Aim of the task: Without the pictures, repeat the listing character for character.

Data excerpt:
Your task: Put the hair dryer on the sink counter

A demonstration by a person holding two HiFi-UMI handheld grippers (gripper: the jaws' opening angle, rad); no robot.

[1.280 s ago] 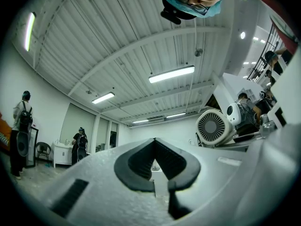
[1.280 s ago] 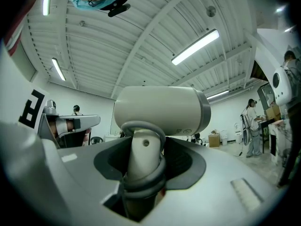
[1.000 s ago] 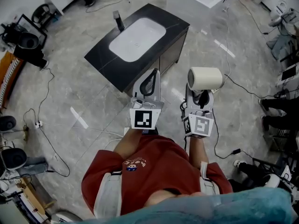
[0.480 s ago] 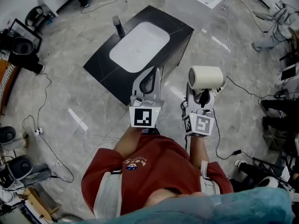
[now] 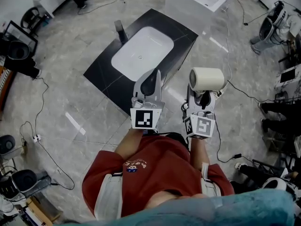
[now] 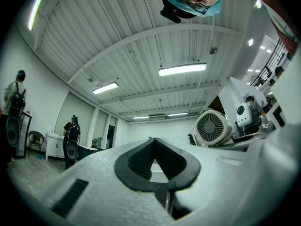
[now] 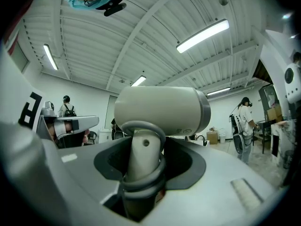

Your solution:
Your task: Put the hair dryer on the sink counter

A demonstration by a person holding two HiFi-UMI handheld grippers (gripper: the jaws' opening angle, rad); no robot.

[1.280 s ago] 
[1.280 s ago] 
[1.000 s ago] 
[0.480 s ago] 
[now] 
[now] 
[now] 

With that, the answer is done.